Yesterday I visited five churches in connection with a book I am editing.  (The book is called Landscapes of Faith and is on the Christian heritage of north-east England.)  I am doing some of the photography and wanted to take the opportunity of a bright clear Saturday to get some images of churches off the beaten tourist track. 

I was sad, but not surprised, to find that four of the five were locked.  To be honest, I had not expected anything else. Whether in remote country, villages or towns, there is at best a 50-50 chance of finding a parish church open. And if it's locked, there is less than a 10% chance of a notice somewhere telling us when it will be open.  Since most churches in rural areas now belong to shared benefices, it is likely that there will not even be a Sunday service in that church each week.  So it will remain locked and bolted and unused and univisited and unprayed-in for weeks at a time.  It's hard to avoid the conclusion that in the end it will be uncared for and unloved as a result. 

Of course, I still got some great images of these five churches' exteriors and settings.  But I achieved only one interior. I'll name this church by way of thanking its community.  It was Trimdon not far from Durham. The little church is islanded in the middle of a vast village green.  It is a charming village church: not one you would go hundreds of miles to see, perhaps, but worth seeing if you are in the north-east, quintessentially English and by the looks of things a jewel to its village community.

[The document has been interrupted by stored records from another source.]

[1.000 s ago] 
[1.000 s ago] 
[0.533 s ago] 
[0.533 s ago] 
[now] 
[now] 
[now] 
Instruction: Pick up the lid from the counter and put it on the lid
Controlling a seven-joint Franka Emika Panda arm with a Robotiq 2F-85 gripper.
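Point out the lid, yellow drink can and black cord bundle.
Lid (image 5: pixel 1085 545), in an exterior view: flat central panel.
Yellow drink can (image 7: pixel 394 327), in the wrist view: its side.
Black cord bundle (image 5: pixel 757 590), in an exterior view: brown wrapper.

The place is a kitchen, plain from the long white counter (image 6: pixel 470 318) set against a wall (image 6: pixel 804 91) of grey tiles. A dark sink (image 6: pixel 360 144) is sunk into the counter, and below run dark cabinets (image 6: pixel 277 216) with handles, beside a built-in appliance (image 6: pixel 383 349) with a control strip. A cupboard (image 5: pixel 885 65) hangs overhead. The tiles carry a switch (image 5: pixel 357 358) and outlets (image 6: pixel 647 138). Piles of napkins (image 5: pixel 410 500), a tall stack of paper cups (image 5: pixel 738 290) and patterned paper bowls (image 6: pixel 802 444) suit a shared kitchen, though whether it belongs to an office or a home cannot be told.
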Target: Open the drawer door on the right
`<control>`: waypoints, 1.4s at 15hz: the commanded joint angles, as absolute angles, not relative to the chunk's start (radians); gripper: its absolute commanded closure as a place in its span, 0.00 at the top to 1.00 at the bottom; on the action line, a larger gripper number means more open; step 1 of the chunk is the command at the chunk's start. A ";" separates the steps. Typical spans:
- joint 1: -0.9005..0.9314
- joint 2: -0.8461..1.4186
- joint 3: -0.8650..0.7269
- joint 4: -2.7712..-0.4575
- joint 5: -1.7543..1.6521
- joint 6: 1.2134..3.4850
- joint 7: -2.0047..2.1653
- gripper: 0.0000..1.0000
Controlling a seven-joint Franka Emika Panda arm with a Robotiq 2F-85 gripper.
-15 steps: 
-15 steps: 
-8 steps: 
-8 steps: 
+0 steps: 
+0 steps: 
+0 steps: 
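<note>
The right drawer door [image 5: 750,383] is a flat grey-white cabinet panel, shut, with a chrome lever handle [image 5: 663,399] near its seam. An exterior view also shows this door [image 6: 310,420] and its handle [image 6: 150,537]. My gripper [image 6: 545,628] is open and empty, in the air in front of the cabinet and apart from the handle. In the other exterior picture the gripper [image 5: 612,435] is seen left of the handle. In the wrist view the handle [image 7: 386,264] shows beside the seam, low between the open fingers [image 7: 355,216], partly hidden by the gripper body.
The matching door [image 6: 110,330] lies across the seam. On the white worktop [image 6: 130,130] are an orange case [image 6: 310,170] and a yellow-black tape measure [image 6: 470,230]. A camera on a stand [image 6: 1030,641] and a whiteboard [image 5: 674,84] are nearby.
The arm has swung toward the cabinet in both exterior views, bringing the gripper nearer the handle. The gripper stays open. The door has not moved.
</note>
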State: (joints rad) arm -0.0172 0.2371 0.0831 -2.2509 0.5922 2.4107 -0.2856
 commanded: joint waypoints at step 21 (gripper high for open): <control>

It has a beautifully lopsided Norman chancel-arch that oughtn't to stay upright, though it must have done for 800+ years.  But the most delightful thing about this visit was what I found going on inside the church.  Sitting in a circle behind this Norman arch was a group of parishioners.  I tried not to eavesdrop, but in a small building I could hear snatches of conversation.  It seemed that they were discussing what they loved most about their church, and its significance for village and Christian life.  So here was a church not only open but in use.  I hope they did not find my presence intrusive. 

As for the locked churches, I'll be reticent.  But three of them have visitor potential in terms of their history, setting and architecture.  The fourth, in an urban setting, is unusual, probably that place's most significant piece of heritage.  But what is dispiriting is that there did not seem to be any recognition that people might want to come and pray in these places, drop in to light a candle or ponder, bring their personal blessings and pains into a sacred space and offer them to God.  Did their PCCs have a policy on when their churches were open, and why this mattered?  I've no idea.  But it did seem to me like a failure in mission. 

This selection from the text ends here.